What to work on:
What lines of the data hold the string "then"? Pull each one out.
__________________________________________________
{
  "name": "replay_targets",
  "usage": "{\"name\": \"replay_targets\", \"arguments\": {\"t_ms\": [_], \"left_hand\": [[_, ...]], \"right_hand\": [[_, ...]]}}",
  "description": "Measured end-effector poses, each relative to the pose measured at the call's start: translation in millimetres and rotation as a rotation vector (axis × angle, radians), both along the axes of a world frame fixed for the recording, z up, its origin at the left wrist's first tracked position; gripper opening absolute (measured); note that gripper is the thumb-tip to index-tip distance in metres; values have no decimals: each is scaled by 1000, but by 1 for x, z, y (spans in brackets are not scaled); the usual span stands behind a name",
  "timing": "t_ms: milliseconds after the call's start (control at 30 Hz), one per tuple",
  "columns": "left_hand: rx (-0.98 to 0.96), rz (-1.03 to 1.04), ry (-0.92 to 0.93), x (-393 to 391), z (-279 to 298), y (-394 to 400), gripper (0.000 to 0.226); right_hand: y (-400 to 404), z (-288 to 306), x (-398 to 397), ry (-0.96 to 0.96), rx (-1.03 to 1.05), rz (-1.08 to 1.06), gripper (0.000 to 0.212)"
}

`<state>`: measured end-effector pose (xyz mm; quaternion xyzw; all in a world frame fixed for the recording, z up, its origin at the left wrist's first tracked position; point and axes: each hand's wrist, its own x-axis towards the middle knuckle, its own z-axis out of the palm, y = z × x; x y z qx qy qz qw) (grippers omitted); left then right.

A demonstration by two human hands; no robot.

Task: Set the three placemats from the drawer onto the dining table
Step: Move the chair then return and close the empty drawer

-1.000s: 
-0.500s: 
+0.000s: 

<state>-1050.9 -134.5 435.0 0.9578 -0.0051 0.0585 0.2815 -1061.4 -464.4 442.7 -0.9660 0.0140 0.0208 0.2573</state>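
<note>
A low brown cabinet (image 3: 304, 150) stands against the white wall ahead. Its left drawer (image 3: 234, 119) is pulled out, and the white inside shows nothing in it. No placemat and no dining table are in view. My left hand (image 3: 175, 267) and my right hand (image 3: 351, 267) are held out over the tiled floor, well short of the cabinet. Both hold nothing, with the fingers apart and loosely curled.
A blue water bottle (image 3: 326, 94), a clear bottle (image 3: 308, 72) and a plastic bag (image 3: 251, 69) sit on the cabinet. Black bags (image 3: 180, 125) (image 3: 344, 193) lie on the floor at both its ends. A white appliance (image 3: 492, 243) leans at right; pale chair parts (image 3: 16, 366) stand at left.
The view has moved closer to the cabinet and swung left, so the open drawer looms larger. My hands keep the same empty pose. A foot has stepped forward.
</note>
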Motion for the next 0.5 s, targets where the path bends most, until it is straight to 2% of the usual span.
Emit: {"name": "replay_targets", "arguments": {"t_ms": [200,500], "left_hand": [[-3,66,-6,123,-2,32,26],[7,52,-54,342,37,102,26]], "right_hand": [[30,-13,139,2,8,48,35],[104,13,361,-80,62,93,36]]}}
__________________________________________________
Response:
`<state>`: measured end-effector pose (xyz mm; quaternion xyzw; all in a world frame fixed for the recording, z up, its origin at the left wrist's first tracked position; point and axes: each hand's wrist, its own x-axis towards the middle knuckle, its own z-axis out of the palm, y = z × x; x y z qx qy qz qw) (grippers omitted); left then right.
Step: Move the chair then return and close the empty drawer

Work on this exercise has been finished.